*What is required*
Could the data below please be reproduced word for word, without the pictures?

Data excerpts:
----
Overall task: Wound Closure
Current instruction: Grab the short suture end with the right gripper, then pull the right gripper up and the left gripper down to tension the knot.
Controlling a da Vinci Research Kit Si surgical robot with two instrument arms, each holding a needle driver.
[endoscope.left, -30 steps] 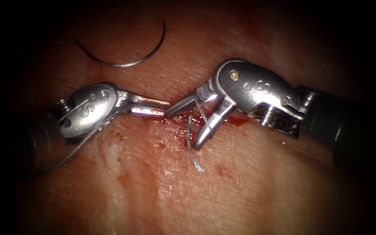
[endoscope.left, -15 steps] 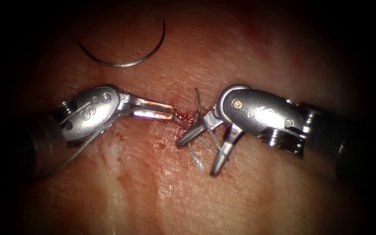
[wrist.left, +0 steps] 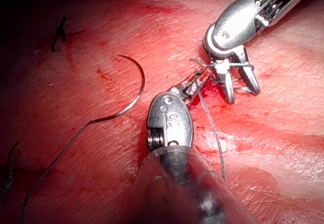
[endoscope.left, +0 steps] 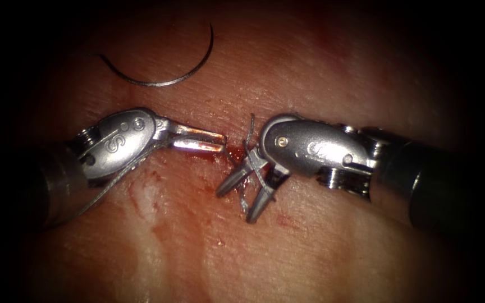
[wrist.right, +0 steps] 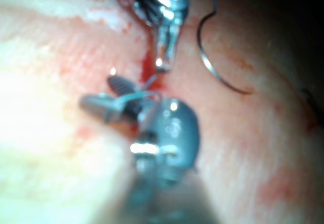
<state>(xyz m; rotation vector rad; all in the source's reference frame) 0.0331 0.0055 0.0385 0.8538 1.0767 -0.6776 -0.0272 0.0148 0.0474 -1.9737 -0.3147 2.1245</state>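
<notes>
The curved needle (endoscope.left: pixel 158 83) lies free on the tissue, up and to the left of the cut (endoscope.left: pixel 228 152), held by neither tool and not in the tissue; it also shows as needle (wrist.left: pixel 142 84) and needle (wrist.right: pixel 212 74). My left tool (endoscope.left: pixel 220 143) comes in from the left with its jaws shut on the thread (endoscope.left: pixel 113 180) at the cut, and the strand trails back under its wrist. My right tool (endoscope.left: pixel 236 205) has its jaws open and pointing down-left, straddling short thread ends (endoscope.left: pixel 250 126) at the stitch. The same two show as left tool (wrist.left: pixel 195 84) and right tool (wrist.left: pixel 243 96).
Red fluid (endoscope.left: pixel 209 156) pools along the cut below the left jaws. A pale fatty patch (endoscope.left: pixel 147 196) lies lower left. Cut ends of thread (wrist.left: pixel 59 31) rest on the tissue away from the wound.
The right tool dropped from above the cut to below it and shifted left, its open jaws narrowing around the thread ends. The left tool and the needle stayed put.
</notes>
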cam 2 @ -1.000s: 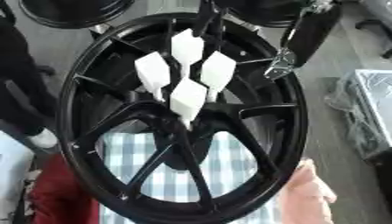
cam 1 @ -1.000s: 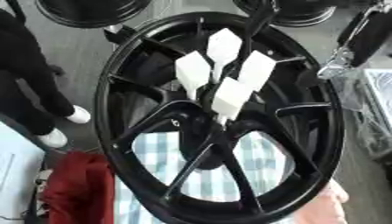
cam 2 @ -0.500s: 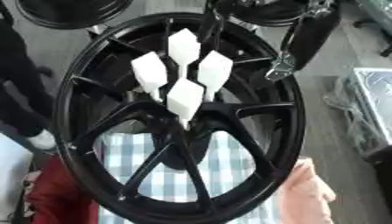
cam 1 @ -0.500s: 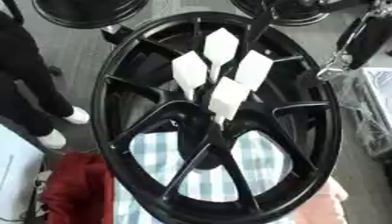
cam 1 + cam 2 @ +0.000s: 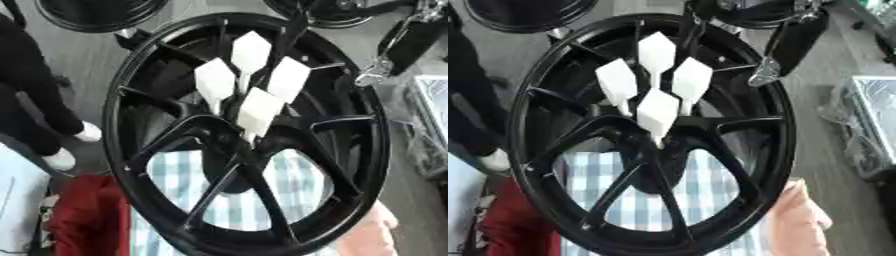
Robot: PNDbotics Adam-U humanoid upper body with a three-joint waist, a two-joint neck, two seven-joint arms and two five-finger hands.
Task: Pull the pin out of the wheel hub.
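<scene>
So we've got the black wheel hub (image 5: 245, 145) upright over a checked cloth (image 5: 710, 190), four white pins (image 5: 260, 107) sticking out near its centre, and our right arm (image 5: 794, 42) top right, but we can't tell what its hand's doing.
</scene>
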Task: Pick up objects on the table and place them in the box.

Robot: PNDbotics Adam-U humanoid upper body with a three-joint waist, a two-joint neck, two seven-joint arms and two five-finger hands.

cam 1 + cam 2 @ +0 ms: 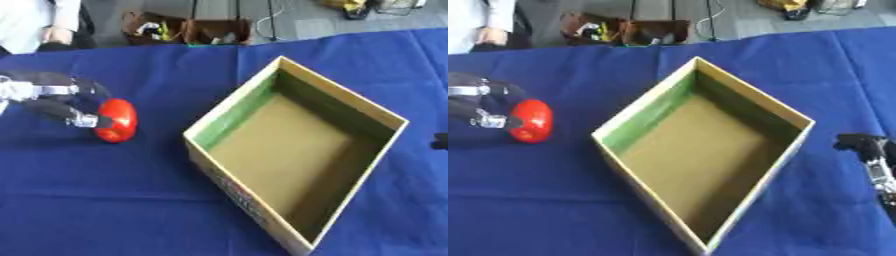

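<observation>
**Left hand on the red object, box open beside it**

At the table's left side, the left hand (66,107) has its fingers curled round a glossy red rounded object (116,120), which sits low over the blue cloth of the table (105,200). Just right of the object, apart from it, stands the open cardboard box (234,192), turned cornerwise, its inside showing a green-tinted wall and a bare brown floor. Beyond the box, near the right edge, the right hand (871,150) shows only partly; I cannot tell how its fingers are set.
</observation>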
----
*Expected answer*
Overall task: Wound Closure
Current instruction: Grab the short suture end with the right gripper, then pull the right gripper up and the left gripper down to tension the knot.
Controlling a da Vinci Research Kit Si surgical robot with two instrument arms, each holding a needle driver.
[endoscope.left, -30 steps] 
[endoscope.left, -15 steps] 
[wrist.left, +0 steps] 
[endoscope.left, +0 steps] 
[wrist.right, +0 steps] 
<state>(xyz m; rotation vector rad; all in the source's reference frame) 0.0331 0.0055 0.0385 0.8538 1.0767 -0.6776 -0.0272 0.0148 0.0474 -1.9737 -0.3147 2.1245</state>
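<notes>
The curved needle (endoscope.left: pixel 158 83) lies free on the tissue, up and to the left of the cut (endoscope.left: pixel 228 152), held by neither tool and not in the tissue; it also shows as needle (wrist.left: pixel 142 84) and needle (wrist.right: pixel 212 74). My left tool (endoscope.left: pixel 220 143) comes in from the left with its jaws shut on the thread (endoscope.left: pixel 113 180) at the cut, and the strand trails back under its wrist. My right tool (endoscope.left: pixel 236 205) has its jaws open and pointing down-left, straddling short thread ends (endoscope.left: pixel 250 126) at the stitch. The same two show as left tool (wrist.left: pixel 195 84) and right tool (wrist.left: pixel 243 96).
Red fluid (endoscope.left: pixel 209 156) pools along the cut below the left jaws. A pale fatty patch (endoscope.left: pixel 147 196) lies lower left. Cut ends of thread (wrist.left: pixel 59 31) rest on the tissue away from the wound.
The right tool dropped from above the cut to below it and shifted left, its open jaws narrowing around the thread ends. The left tool and the needle stayed put.
</notes>
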cam 2 @ -1.000s: 
cam 1 @ -1.000s: 
cam 2 @ -0.500s: 
cam 1 @ -0.500s: 
cam 1 + cam 2 @ +0.000s: 
Robot: PNDbotics Adam-U humanoid upper body with a three-joint waist, a two-joint neck, two seven-joint arms and two five-finger hands.
Task: Pull the pin out of the wheel hub.
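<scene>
So we've got the black wheel hub (image 5: 245, 145) upright over a checked cloth (image 5: 710, 190), four white pins (image 5: 260, 107) sticking out near its centre, and our right arm (image 5: 794, 42) top right, but we can't tell what its hand's doing.
</scene>
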Task: Pick up objects on the table and place them in the box.

Robot: PNDbotics Adam-U humanoid upper body with a three-joint waist, a two-joint neck, two seven-joint arms and two five-finger hands.

cam 1 + cam 2 @ +0 ms: 

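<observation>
**Left hand on the red object, box open beside it**

At the table's left side, the left hand (66,107) has its fingers curled round a glossy red rounded object (116,120), which sits low over the blue cloth of the table (105,200). Just right of the object, apart from it, stands the open cardboard box (234,192), turned cornerwise, its inside showing a green-tinted wall and a bare brown floor. Beyond the box, near the right edge, the right hand (871,150) shows only partly; I cannot tell how its fingers are set.
</observation>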

Nothing else is needed for this exercise.